L’anglais… et après ?

Les années passent, les nouvelles technologies abolissent les frontières et l’usage de l’anglais se banalise. Pour faire la différence, la maîtrise d’une seconde langue étrangère est devenue incontournable. Mais laquelle choisir ?

Selon le British Council, organisme de référence dans le domaine, on compte environ 750 millions de personnes dans le monde capables de parler anglais. Conséquence : l’usage de la langue de Shakespeare est devenu aussi banal que la maîtrise d’un programme de traitement de texte. Cette tendance se ressent dans le recrutement, où la maîtrise d’une deuxième langue étrangère tend à devenir la norme. Quels sont les viennent-ensuite au niveau linguistique ? Un sondage européen  démontre que les langues des pays limitrophes du pays de résidence restent celles envisagées en priorité. En Europe, les langues considérées comme les plus utiles après l’anglais sont les suivantes : l’allemand (17%), le français (16%) et l’espagnol (14%). La même étude révèle une très forte croissance du mandarin. Le chinois se taille même la cinquième place des langues que les sondés estiment « essentielles pour les générations futures». 6% de la population sondée considère cette langue comme étant la deuxième plus importante à apprendre après l’anglais.

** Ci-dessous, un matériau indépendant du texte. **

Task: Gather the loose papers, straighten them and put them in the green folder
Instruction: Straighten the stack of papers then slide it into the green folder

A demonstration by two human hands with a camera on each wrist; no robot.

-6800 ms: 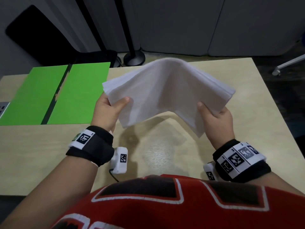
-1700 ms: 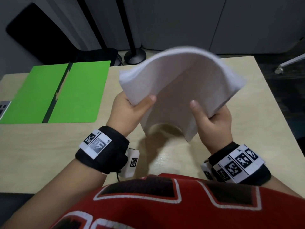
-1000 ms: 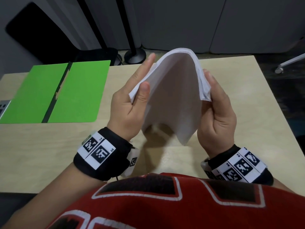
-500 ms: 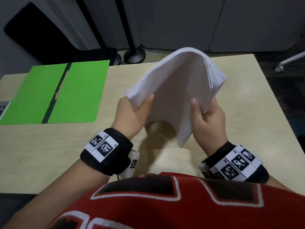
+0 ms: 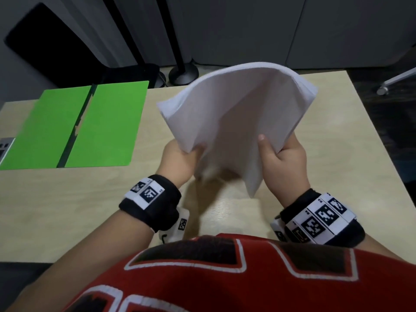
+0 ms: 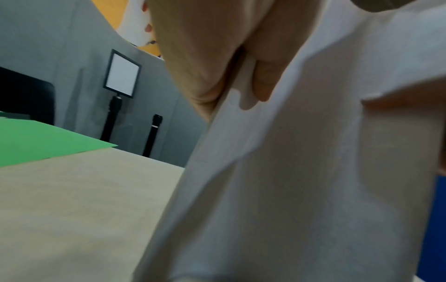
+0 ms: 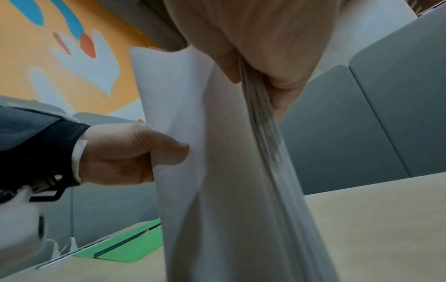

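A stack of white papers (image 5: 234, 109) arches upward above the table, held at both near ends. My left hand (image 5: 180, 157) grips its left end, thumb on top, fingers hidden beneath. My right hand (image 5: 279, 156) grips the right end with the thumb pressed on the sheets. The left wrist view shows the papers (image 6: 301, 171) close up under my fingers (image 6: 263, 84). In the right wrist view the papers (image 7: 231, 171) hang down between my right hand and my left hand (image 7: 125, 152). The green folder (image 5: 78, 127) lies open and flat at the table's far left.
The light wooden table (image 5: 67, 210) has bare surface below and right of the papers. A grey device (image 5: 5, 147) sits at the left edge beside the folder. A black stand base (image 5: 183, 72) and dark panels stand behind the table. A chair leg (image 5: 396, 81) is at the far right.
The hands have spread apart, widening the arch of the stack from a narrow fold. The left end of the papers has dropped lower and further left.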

ESL – Séjours linguistiques a réalisé un sondage sur son site web pour découvrir les motivations d’apprentissage d’une langue étrangère. Voici les résultats qui en sont ressortis :

De manière générale, les internautes indiquent majoritairement vouloir apprendre les langues par intérêt pour ces dernières, l’utilitaire (principalement pour le travail ) passant au second plan.

Ce n’est cependant pas le cas pour certaines langues, comme l’allemand, qui est majoritairement appris pour des besoins liés aux études ou pour des raisons professionnelles (62% des sondés). Il semble assez évident que dans le cadre du marasme économique actuel, connaître une troisième langue est un atout non négligeable sur le marché du travail. Maîtriser la langue du pays dont les performances économiques sont les moins mauvaises pourrait expliquer l’engouement massif pour l’apprentissage de cette langue actuellement.

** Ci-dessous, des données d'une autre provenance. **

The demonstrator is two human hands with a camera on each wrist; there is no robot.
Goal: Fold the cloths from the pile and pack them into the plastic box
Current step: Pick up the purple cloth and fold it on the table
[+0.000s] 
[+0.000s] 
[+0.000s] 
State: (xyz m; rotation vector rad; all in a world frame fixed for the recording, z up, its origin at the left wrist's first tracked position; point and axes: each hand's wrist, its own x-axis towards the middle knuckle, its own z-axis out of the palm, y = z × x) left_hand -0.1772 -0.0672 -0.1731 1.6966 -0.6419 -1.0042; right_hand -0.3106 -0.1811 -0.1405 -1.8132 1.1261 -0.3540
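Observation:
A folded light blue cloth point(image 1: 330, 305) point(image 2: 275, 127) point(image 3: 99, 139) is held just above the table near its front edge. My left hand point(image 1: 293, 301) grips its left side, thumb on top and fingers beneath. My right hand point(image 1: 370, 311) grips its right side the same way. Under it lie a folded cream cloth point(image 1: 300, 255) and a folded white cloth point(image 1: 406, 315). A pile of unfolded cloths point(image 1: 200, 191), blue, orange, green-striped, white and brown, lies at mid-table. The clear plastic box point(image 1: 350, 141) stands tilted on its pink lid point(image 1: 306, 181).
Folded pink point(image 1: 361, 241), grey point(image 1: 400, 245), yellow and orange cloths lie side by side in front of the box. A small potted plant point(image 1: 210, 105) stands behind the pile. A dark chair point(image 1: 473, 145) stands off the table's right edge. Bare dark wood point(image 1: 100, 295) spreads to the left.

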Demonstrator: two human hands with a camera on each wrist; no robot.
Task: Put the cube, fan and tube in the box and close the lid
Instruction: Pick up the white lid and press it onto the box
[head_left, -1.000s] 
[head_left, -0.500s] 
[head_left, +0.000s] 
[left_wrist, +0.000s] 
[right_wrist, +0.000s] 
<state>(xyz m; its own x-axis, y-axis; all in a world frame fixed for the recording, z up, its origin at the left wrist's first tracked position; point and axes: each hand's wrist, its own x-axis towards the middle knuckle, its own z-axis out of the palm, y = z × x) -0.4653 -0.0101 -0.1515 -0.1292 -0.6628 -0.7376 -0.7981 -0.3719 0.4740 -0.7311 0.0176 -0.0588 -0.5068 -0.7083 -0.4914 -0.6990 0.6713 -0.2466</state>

L’espagnol réunit les gens par « amour » de la langue (48% des sondés), à la notable exception de la Belgique, où les opportunités professionnelles dominent.

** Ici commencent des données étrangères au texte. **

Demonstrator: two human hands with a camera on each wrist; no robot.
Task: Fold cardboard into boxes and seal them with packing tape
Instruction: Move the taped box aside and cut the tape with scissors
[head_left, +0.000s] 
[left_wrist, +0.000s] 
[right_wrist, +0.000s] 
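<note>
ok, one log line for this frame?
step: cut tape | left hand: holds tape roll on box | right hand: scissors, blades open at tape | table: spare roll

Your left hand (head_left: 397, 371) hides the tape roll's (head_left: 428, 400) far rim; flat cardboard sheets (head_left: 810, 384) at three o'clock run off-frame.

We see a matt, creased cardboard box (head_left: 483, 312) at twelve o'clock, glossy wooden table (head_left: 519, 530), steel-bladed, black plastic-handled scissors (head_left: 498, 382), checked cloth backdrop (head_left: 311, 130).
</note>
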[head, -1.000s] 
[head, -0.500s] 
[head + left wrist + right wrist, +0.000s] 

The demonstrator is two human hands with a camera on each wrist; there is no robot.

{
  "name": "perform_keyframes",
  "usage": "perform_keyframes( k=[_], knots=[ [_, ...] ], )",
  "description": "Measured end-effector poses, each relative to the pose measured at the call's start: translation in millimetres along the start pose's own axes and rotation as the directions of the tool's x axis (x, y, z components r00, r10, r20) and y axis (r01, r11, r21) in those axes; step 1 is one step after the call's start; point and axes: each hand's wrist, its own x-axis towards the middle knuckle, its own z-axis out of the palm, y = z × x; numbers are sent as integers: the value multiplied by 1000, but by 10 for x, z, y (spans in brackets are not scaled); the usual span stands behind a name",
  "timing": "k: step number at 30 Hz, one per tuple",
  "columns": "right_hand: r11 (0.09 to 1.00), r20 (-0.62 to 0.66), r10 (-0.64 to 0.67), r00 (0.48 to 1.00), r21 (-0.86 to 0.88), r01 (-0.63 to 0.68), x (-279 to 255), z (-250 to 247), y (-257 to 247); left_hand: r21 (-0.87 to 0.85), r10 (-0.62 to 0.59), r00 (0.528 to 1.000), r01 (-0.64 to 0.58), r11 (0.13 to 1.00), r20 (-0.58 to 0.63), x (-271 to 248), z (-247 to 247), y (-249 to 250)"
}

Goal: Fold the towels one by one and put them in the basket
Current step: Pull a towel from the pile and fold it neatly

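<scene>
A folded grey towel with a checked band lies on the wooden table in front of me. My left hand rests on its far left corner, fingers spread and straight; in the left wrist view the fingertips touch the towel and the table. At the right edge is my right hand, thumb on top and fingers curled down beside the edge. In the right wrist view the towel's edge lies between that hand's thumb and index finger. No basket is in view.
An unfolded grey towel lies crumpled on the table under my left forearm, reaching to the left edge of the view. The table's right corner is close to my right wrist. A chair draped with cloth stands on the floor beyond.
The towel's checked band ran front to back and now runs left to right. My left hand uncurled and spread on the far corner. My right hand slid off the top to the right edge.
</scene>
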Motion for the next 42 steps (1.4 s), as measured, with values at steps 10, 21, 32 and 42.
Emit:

Dans les langues « exotiques », le japonais et le mandarin sont principalement appris par intérêt pour la langue elle-même (43% des sondés pour le mandarin, 75% pour le japonais).  Mais dans le cas du mandarin, un quart des répondants indiquent aussi vouloir l’apprendre pour des besoins professionnels.

Nous pourrons dire pour conclure qu’outre l’anglais qui reste aujourd’hui inexorablement la langue la plus importante pour la communication sur le plan international, la langue des pays voisins – avec lesquelles nous avons le plus de chances d’avoir des interactions professionnelles ou personnelles – sont celles qui viennent ensuite. Finalement, apprendre la langue du conjoint ou apprendre une langue simplement par amour pour celle-ci, représentent probablement les raisons les plus nobles pour découvrir une langue étrangère de plus.